Bahl posed the question: if, in 1978, as Deng Xiaopeng's China began to open to the world, China's institutions were ravaged by the Cultural Revolution and its GDP was less than India's, how is that GDP four times India's today? The answer Bahl preferred was clear: China had chosen "effective" policy, borrowed from its predecessors in the rise to great power status. From the Soviet Union, it learned to extract economic surplus and send it straight into the grasping arms of the state. And from Japan, it learned openness to international technology and management.
India's state, on the other hand, he said, doesn't take risks. It fetishises incrementalism.
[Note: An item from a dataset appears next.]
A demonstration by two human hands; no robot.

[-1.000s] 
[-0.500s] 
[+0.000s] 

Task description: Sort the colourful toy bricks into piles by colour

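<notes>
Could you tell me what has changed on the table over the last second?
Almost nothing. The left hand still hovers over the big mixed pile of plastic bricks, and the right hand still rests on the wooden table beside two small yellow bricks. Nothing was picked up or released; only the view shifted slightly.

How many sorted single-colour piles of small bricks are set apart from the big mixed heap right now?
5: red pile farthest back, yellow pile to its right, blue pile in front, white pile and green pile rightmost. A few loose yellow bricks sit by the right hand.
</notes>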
True, said Sam Pitroda, the UPA's telecom and IT czar, in a recorded message: but India has a lot to learn about building, even though its "soft infrastructure" — its families, its support structures — remains stronger.
But, when talking about China and India, their differing demographic structure usually intrudes into the conversation. Opening a debate, Union Minister Kamal Nath said that, in his opinion, China will grow old before it grows rich. And the other intrusion into the conversation, always, is whether democracy helps or hinders. An obscene and self-defeating question, said Shekhar Gupta, Editor-in-Chief of The Indian Express. Democracy doesn't cause low growth; what happens in India, too often, is a disservice to democracy.
Former Sebi chairman N Damodaran agreed. Look at a sample of democracies, he said, and we'd see higher average growth than a random sample of autocracies.
... contd.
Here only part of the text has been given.